A worried mother rushes into a high school. Her daughter is waiting in the principal’s office, wearing a uniform splashed with paint, the inevitable proof of bullying. Restraining her emotions, the mother speaks to her daughter with a bright smile: “Which one is your favorite color?” she asks. The daughter says it is light blue; the mother likes nothing but red.
This explains kind of film that Ryota Nakano has made as the following to his acclaimed dramedy Capturing Dad four years ago. Her Love Boils Bathwater is an exhilaratingly humanistic and optimistic drama that celebrates the positive notes of our lives. Nakano’s commercial film debut, it is playing in the Japan Now section at 29th TIFF, proving that he is an up-and-coming Japanese auteur. As is often the case with the director, characters are allowed to perform as the driving force of the narrative, and in this film, Rie Miyazawa plays the indelible role of the mother who holds together the entire family. Writing the original script himself, Nakano’s trademark offbeat humor is present in abundance, but this time, so is a tender sentimentalism that will have audiences in tears, along with the laughter.
Futaba Sachino (Miyazawa) owns a bathhouse that has been closed since her husband evaporated like hot water. Since then, the confident and cheerful single mother has managed to sustain a fairly rosy life with daughter Azumi (Hana Sugisaki). But then one day, she is informed that she has only two months to live. Her terminal disease ignites in Futaba a vigorous kineticism, as she tracks down the missing husband, Kazuhiro Sachino (Joe Odagiri), empowers Azumi to defy the bullies, attempts to commune with a daughter-in-law, and above all, sets to work reopening the bathhouse.
Just as professionally as she boils the bathwater, Futaba directs her family’s life. Nakano adroitly but discreetly plays with color in the film, surrounding her family in the mother’s favorite red, and Azumi in light blue.
Although his latest feature can be categorized as an unconventional family drama, but Nakano’s family values lead him to depict family as a sort of community, like sharing bathwater with strangers. His message is that non-biological relationships can work as long as they are maintained by the right person and for the right reasons.
Nakano appeared at a Q&A session right after the film’s screening at TIFF on October 27, with Kohei Ando, the section’s programing adviser. Ando teased him that the title seemed “too direct and rather tacky” when he heard it for the first time, but that was fully converted after watching the ending of the film.

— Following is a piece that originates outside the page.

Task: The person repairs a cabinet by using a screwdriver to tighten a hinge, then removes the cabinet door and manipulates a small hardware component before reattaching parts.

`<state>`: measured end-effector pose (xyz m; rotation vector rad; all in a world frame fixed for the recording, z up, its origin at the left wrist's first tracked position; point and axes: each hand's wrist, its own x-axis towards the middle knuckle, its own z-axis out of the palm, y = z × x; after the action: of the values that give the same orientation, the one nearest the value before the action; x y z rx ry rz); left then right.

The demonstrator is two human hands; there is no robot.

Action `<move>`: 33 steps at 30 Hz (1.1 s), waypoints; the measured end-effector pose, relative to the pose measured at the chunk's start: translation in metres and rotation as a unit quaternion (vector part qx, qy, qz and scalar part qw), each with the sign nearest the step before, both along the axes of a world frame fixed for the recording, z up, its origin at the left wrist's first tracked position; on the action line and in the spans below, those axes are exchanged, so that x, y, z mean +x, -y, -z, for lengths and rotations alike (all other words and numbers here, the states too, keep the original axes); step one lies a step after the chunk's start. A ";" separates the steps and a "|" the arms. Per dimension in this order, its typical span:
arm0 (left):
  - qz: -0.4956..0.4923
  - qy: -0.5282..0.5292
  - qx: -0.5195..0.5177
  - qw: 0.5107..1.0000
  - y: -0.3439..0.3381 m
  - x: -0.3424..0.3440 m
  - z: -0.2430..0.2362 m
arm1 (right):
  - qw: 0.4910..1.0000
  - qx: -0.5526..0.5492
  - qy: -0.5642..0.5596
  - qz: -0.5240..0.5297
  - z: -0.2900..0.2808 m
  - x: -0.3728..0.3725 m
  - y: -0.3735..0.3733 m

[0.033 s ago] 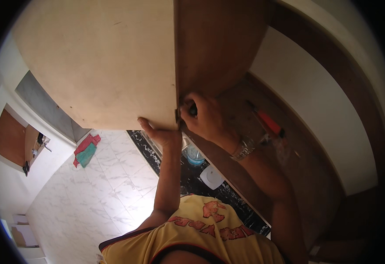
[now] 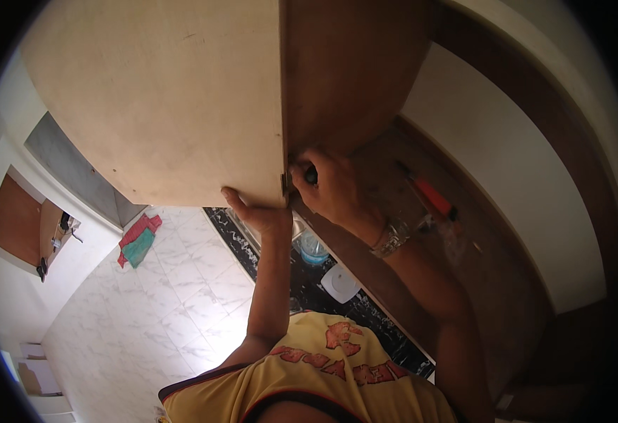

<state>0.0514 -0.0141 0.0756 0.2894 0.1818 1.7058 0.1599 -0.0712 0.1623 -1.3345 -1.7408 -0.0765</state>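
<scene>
My left hand (image 2: 259,215) grips the bottom edge of a pale wooden cabinet door (image 2: 154,92), thumb on its face and the other fingers largely hidden behind it. Beside a small dark metal hinge (image 2: 284,185) on the door's right edge, my right hand (image 2: 330,187) is closed around a dark-handled tool (image 2: 311,175), whose working end is hidden. The cabinet's shadowed brown interior (image 2: 351,70) lies behind that hand. A red-and-black tool (image 2: 432,194) lies to the right on the dark shelf (image 2: 492,275).
Below are a black marbled counter (image 2: 376,324), a blue-tinted bottle (image 2: 312,247) and a white square object (image 2: 339,282). Pink and teal cloths (image 2: 136,243) lie on the pale tiled floor (image 2: 182,303). A wall opening (image 2: 16,211) with small items is at the left.
</scene>
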 end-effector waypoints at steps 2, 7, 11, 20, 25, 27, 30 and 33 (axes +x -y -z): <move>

Responded Nakano: “In fact, my graduation film for the Japan Institute of the Moving Image had exactly the same ending. “This time I wanted to depict it much more convincingly, so that the level of the film would be better than my graduation work.” Ando was not alone when he expressed how impressed he was with Nakano’s script, which “planted many seeds that later affect the ending.” According to the filmmaker, “To reach that ending, I structured the drama very, very carefully.”
Although family is one of the big themes of the film, Ando felt that “In a way, this destroys family relationships” in a positive way, and “makes us rethink the non-biological family.” “These days, the idea of family as nuclear and blood-related has already collapsed,” claimed Nakano. “I think there is no answer to what family is. Each family has its own an answer. But if you allow me to roughly define what family is, I think that it is a dining table, a group of people who eat together under the same roof. That is why I always shoot scenes where characters are eating at the same table.”
One question from the audience concerned whether Nakano had any model for the character of Futaba. “People frequently ask me whether that is my own mother, but I don’t think she is the model,” he responded. However, his filmmaking method often incorporates his own life experience. “I’ve decided not to make films using artificial feelings,” he said. “I’d like to express what I feel and understand. I grew up with a single mother. Since my father passed away when I was six, my mother raised me alone. That’s my background. So whenever I explore others’ emotions, my film becomes like this. It’s not that I used my mother as a model, but that my own experiences and emotions created the film.”
“How about that completely useless father character?” he was asked. Nakano laughed and replied, “That’s me.”
Her Love Boils Bathwater will open in Japanese theaters on October 29.